Sellers who are thinking about selling

It’s a good idea to wait to list your property until alert level 2 or alert level 3, when movement for non-essential reasons is allowed.

If you choose to list your property, your agent won’t be able to physically inspect the property in order to appraise it and then disclose any problems to potential buyers. Please note, your agent may make changes to the appraisal or disclosure statements when the alert level lowers and they are able to physically inspect the property.

You may also want professionals to visit your property, for example, photographers, property inspectors and valuers, and they cannot visit a property at alert level 4.

Buyers who have made an unconditional offer

At alert level 4 the Real Estate Authority (REA) recommends, where possible, that both parties agree to delay settlement until alert level 3 is in place.

If there is a clause in your sale and purchase agreement that addresses how settlement should occur if the alert level changes, talk to your lawyer or conveyancer and the agent about the best approach for your transaction.

REA recommends that settlements are deferred for at least 10 days after alert level 3 begins. Be aware that, if all settlements are deferred for the default 10 days, it may be difficult to find a moving company to help the settlement process. Consider choosing a longer period.

During alert level 4, you cannot move into a new property because only movement in order to access essential services is allowed. It may still be possible for settlement to go ahead if it doesn’t involve people moving.

Here are examples of compromises that could allow settlement to take place during alert level 4:

  • The seller stays at the property on a rental basis.
  • Both parties agree to share any late settlement interest penalty.
  • The seller leaves money in the sale for later payment.

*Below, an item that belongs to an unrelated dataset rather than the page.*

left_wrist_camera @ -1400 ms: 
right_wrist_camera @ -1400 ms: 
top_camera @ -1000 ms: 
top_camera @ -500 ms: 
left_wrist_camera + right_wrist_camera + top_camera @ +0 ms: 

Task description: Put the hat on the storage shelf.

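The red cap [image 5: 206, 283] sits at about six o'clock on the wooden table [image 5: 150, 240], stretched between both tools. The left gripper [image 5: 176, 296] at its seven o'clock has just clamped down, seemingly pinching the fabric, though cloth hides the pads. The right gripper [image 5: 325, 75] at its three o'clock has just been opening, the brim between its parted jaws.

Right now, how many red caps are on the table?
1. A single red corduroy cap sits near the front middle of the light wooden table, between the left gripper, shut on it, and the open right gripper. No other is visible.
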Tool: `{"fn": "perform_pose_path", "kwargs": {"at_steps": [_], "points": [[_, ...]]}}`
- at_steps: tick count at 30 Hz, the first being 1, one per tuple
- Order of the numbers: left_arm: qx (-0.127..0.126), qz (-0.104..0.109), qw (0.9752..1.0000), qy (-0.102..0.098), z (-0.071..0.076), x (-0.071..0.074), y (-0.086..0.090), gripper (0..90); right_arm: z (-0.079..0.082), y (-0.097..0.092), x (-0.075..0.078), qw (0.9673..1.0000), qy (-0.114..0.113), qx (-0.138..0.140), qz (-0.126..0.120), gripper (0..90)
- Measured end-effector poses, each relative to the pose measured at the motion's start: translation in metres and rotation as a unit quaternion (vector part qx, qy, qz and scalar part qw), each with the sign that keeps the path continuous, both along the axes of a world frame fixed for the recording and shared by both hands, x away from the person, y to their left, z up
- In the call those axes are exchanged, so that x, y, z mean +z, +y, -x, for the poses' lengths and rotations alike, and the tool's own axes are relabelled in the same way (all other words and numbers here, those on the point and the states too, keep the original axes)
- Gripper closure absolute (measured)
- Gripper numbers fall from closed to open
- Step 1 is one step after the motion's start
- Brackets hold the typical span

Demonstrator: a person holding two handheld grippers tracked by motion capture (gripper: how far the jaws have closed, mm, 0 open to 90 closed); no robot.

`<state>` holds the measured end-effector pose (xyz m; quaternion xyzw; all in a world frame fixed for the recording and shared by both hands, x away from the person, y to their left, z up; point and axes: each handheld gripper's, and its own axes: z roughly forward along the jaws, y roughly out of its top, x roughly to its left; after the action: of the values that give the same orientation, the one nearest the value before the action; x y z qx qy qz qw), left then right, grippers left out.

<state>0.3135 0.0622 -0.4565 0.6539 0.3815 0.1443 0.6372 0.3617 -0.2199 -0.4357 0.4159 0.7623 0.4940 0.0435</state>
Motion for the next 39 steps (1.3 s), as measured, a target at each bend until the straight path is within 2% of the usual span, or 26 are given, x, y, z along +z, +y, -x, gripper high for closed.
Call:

REA recommends that, where possible, pre-settlement inspections are delayed until alert level 3. In-person pre-settlement inspections cannot take place at alert level 4. If you are offered a pre-settlement inspection by video or similar, both parties should seek legal advice about the risks of a video inspection. This type of inspection may not pick up issues you would see if you were physically inspecting the house.

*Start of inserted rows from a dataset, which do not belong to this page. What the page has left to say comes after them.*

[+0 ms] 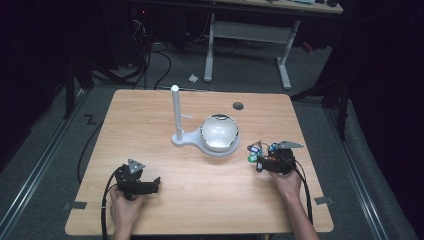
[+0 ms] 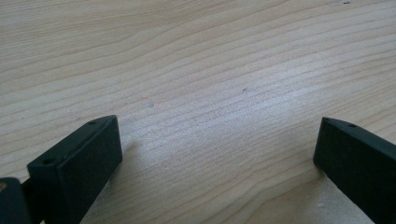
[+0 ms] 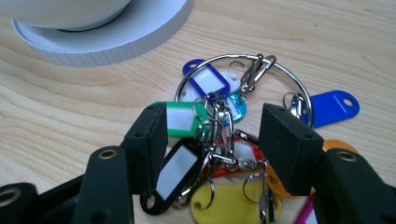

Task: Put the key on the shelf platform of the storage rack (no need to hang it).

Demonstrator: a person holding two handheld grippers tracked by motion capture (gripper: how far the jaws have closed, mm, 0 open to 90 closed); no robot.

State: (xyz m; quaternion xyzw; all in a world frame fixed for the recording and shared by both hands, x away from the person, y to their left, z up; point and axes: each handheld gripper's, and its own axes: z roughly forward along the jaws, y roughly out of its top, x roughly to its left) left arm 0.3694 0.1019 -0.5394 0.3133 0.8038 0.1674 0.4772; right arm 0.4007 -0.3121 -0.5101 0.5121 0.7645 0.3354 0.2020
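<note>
Your left gripper sits lower left of the high view, jaws spread wide over bare table. At centre stands the white stand with its bowl. At right, your right gripper straddles the key-tag bunch, jaws apart, not clamped.

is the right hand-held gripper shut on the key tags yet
No, open: the right hand-held gripper has its jaws set apart around the key tags, not pinching them.

Left gripper is lying low near the table's near-left, held in the left hand, jaws standing wide apart. Right gripper is sitting in the right hand, jaws part-spread, possibly closing.
</note>
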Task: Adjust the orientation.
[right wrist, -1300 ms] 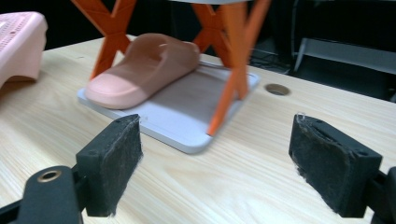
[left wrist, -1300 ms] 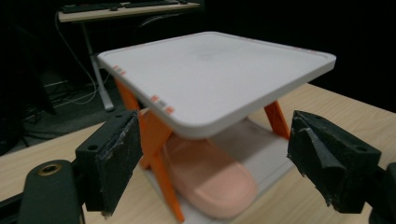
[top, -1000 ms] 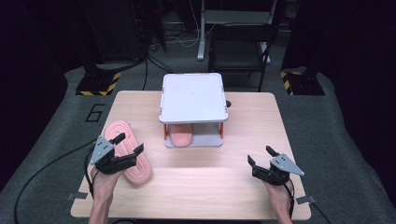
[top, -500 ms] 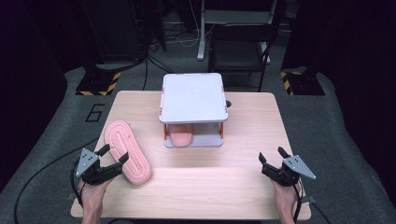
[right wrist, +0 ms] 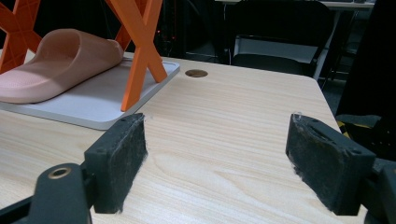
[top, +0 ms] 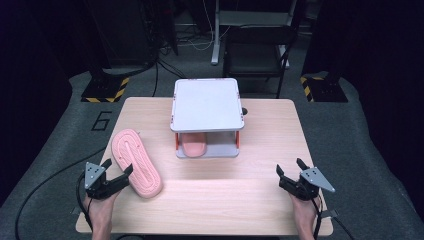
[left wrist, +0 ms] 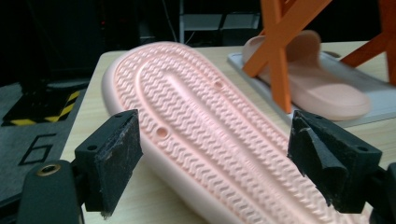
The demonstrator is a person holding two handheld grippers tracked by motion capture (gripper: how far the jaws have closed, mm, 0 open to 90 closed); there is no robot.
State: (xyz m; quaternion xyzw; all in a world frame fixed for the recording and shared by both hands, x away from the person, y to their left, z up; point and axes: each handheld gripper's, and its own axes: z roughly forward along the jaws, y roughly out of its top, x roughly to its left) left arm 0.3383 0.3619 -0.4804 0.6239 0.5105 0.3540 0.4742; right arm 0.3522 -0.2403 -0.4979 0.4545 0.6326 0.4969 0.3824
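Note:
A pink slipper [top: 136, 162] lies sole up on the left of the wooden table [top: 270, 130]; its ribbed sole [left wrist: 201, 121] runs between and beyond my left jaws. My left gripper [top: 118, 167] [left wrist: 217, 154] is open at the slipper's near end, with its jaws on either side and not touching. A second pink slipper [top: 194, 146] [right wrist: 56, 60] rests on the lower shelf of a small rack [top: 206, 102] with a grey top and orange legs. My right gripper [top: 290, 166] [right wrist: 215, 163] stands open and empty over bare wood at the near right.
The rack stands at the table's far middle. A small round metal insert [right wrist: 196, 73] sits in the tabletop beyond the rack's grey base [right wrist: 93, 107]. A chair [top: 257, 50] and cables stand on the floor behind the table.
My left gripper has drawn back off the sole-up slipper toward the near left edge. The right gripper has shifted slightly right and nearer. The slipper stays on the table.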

At alert level 4, LINZ, all banks and many lawyers and conveyancers are working remotely, so it’s likely there will be delays in service.

Buyers who have made a conditional offer

If a seller has accepted a conditional offer from you, it is likely you won’t be able to fulfil your conditions during the lockdown. At alert level 4, non-essential services are closed or not operating, for example, property inspectors. The seller may also not be able to fulfil any conditions you have requested.

It is recommended that you talk to your lawyer or conveyancer and agree with the seller to extend the conditional period until both parties are at alert level 3.

Some lawyers and conveyancers are working remotely, so there may be delays in service.

Buyers who are searching for a property

At alert level 4, open homes and private viewings are not allowed. Real estate agents are also not permitted to visit properties in order to appraise them and disclose any potential problems buyers, and professionals such a property inspectors and valuers also cannot visit.

If you have a problem or concerns

If you are concerned that a real estate agent isn’t observing the COVID-19 health requirements, you can report a COVID-19 breach using the form on the New Zealand Police website.

If you have a problem with a real estate agent that you can’t resolve directly with them, find out how the Real Estate Authority (REA) can help you on the REA website.